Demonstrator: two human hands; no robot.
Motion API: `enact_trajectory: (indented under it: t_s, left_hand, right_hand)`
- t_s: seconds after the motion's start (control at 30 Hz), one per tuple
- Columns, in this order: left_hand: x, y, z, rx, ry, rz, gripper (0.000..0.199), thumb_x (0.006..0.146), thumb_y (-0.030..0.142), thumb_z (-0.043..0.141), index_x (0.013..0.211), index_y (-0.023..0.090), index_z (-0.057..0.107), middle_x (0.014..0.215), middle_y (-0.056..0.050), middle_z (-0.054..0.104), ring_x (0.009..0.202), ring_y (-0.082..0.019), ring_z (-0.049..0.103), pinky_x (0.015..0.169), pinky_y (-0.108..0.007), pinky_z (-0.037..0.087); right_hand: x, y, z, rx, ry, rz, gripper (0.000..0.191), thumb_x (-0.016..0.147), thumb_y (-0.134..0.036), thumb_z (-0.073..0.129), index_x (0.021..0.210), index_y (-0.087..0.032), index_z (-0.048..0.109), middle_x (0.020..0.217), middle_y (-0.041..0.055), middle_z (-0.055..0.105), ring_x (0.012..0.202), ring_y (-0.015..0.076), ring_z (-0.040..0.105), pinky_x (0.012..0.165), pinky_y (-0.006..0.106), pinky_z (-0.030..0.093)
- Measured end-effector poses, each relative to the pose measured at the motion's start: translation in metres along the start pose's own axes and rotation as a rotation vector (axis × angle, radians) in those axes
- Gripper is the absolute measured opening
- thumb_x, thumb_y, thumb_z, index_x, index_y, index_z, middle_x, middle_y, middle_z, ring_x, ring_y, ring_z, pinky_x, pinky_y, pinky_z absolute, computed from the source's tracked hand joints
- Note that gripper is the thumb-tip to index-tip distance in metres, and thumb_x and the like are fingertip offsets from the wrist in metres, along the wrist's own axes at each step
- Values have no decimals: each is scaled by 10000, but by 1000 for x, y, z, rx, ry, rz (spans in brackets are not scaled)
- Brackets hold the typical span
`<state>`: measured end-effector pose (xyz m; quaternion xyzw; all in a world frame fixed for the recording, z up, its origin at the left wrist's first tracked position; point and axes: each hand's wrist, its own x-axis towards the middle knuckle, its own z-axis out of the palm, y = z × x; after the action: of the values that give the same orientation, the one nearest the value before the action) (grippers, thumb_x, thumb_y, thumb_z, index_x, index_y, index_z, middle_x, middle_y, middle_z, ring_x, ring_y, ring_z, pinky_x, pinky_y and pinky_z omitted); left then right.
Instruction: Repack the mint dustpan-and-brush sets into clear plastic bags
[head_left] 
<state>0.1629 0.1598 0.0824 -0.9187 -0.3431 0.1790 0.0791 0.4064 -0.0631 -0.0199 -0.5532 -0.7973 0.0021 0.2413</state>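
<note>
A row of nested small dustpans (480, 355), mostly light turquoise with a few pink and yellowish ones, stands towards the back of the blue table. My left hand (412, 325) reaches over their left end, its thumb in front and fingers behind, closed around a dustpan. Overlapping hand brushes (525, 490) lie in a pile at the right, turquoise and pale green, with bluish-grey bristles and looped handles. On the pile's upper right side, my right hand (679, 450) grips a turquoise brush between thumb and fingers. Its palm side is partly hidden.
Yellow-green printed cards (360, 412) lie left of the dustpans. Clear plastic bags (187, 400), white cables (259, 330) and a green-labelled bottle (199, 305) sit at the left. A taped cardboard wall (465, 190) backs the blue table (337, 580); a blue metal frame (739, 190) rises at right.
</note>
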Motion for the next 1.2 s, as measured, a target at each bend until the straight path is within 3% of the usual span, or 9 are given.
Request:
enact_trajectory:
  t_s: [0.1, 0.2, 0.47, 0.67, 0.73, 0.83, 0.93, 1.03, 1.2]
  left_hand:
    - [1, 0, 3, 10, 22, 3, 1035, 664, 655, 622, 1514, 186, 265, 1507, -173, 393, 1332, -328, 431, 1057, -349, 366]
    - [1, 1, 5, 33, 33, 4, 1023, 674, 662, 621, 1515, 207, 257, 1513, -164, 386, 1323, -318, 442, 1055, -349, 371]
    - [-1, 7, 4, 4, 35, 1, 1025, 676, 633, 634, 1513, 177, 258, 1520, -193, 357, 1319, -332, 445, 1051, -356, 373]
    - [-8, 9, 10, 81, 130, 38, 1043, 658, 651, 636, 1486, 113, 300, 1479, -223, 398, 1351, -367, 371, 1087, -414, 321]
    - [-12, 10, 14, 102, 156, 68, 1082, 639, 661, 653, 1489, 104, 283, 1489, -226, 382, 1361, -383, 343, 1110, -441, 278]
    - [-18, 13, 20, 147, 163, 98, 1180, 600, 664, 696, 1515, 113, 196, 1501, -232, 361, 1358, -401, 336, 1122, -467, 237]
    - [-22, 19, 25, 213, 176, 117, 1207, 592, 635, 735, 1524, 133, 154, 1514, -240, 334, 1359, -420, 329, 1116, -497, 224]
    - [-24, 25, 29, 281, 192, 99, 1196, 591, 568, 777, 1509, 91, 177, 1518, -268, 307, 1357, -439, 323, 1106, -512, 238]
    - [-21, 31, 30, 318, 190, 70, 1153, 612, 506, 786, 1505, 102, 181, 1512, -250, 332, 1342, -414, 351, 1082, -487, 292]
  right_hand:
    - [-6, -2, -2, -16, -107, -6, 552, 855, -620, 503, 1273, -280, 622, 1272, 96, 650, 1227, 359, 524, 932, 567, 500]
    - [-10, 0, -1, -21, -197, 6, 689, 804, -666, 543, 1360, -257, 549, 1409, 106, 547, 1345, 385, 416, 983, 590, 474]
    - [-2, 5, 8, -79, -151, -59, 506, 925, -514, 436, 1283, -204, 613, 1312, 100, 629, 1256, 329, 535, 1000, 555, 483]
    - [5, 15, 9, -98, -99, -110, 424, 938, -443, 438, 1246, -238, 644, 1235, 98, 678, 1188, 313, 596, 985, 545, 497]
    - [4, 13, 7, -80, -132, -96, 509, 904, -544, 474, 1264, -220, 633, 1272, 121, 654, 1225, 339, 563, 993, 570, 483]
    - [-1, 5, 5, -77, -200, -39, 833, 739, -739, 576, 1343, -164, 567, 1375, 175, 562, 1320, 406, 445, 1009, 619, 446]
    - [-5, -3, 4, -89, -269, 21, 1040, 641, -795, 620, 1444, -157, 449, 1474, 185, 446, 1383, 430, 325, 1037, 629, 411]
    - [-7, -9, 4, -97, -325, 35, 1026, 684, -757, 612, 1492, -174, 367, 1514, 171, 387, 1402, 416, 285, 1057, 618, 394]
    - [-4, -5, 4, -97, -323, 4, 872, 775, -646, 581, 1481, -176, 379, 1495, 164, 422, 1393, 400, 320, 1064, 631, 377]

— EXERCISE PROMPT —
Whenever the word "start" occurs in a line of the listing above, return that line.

— REPLY —
- t_s: seconds after the motion's start (control at 30 Hz), one per tuple
- Measured end-effector poses, each relative to the pose measured at the motion's start: translation in metres along the start pose's own axes and rotation as a rotation vector (axis × angle, radians) in those axes

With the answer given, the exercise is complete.